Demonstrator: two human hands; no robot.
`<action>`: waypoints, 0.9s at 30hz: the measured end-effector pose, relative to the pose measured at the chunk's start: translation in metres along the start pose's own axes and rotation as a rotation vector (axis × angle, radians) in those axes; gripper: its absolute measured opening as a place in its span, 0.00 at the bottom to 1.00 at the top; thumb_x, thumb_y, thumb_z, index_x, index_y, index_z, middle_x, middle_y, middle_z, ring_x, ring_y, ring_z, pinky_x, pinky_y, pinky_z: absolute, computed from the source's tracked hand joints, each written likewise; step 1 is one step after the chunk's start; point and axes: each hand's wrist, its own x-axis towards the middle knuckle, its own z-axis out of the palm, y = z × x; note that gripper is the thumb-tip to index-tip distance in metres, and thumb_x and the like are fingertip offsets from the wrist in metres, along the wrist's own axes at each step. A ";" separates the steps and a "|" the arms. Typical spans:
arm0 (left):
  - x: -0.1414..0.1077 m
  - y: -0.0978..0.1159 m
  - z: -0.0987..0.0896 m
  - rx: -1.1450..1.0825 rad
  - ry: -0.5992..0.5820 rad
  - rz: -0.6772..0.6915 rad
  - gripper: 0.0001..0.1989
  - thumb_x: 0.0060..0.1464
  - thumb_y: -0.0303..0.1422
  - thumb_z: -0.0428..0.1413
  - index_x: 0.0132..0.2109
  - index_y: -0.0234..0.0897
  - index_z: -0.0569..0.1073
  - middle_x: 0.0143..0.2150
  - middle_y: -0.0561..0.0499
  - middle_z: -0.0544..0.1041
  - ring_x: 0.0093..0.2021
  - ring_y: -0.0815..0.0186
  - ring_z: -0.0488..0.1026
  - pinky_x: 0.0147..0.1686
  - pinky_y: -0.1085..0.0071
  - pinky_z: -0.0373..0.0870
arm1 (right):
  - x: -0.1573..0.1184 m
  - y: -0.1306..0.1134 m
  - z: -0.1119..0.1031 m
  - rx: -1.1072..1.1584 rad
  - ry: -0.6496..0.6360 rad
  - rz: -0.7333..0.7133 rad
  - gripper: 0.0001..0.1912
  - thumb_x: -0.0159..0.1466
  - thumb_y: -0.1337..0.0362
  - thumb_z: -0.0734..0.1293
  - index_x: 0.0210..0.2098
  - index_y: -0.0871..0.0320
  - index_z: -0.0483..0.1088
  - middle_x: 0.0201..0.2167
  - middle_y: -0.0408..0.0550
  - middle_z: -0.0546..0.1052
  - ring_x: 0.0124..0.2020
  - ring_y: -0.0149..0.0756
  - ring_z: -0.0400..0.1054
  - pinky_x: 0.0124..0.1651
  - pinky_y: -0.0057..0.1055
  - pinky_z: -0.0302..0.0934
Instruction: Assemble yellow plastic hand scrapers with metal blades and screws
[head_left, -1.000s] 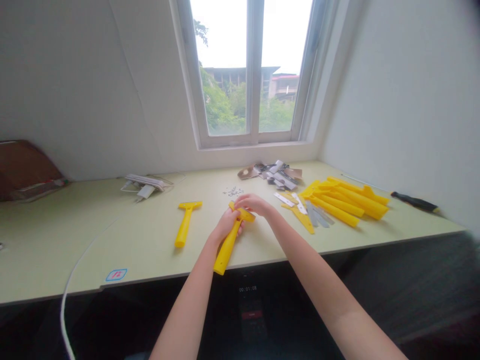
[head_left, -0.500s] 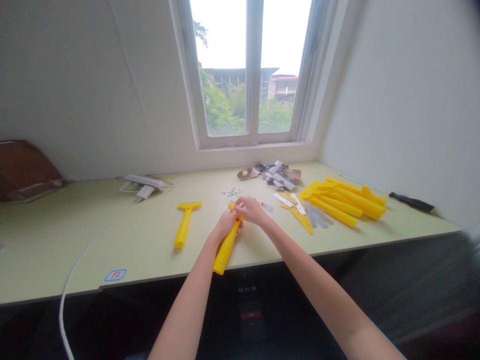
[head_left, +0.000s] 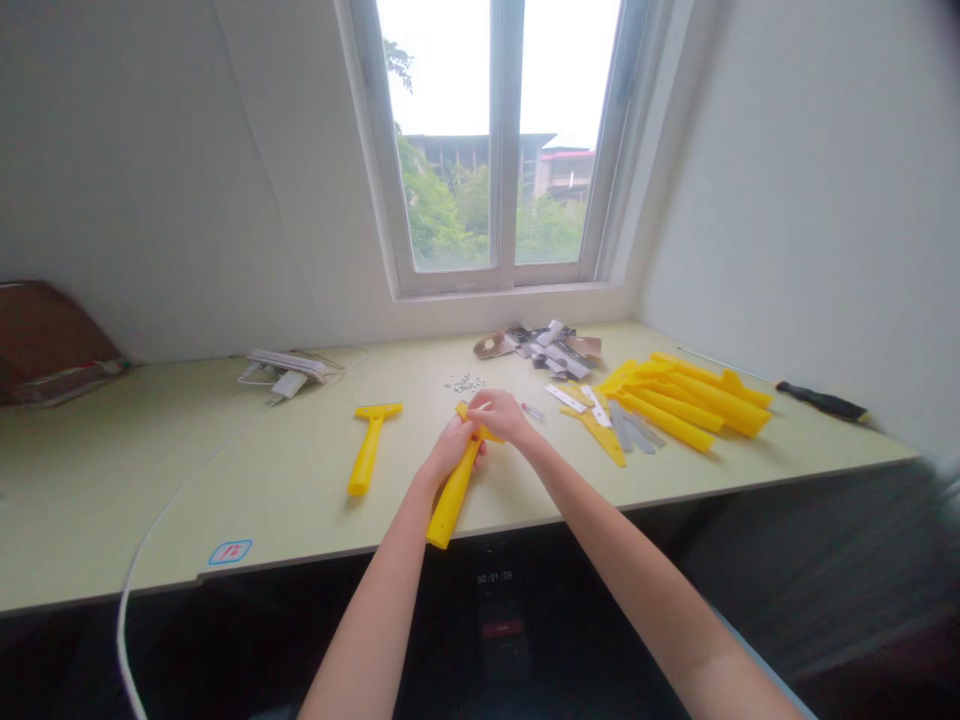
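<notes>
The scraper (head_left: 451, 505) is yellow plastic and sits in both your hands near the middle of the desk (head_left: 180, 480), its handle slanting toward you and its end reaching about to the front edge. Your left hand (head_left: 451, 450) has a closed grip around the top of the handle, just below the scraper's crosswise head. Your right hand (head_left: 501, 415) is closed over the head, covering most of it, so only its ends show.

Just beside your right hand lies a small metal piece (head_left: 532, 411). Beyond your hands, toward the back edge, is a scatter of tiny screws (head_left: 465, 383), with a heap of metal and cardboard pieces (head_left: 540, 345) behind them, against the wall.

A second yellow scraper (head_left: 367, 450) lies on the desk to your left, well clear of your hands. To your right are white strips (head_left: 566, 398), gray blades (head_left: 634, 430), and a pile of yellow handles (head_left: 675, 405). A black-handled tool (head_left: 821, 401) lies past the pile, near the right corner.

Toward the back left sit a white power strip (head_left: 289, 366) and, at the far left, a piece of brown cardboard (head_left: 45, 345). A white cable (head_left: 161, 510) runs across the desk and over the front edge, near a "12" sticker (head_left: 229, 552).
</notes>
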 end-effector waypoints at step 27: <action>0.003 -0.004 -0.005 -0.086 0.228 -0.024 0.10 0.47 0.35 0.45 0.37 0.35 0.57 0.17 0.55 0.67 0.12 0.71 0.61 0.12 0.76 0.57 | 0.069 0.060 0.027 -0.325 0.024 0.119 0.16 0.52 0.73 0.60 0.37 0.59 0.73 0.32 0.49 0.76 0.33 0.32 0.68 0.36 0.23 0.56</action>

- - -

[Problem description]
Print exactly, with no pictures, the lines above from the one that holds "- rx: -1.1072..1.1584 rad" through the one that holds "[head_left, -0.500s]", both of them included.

[Expected output]
  - rx: -1.1072..1.1584 rad
  - ry: -0.6496..0.6360 rad
  - rz: -0.7333..0.7133 rad
  - gripper: 0.0001..0.1912
  - thumb_x: -0.0159..0.1466
  - thumb_y: -0.1337..0.0362
  - thumb_z: -0.0734..0.1293
  - index_x: 0.0210..0.2098
  - index_y: -0.0871..0.0320
  - index_z: -0.0483..0.1088
  - middle_x: 0.0201..0.2167
  - middle_y: -0.0408..0.0550
  - middle_z: -0.0546..0.1052
  - ring_x: 0.0124..0.2020
  - ring_y: -0.0149..0.0756
  - ring_z: -0.0400..0.1054
  - pinky_x: 0.0124..0.1651
  - pinky_y: -0.0057..0.1055
  - pinky_z: -0.0302..0.0934
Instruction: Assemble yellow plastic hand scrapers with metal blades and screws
[head_left, -1.000s] 
[head_left, -0.500s] 

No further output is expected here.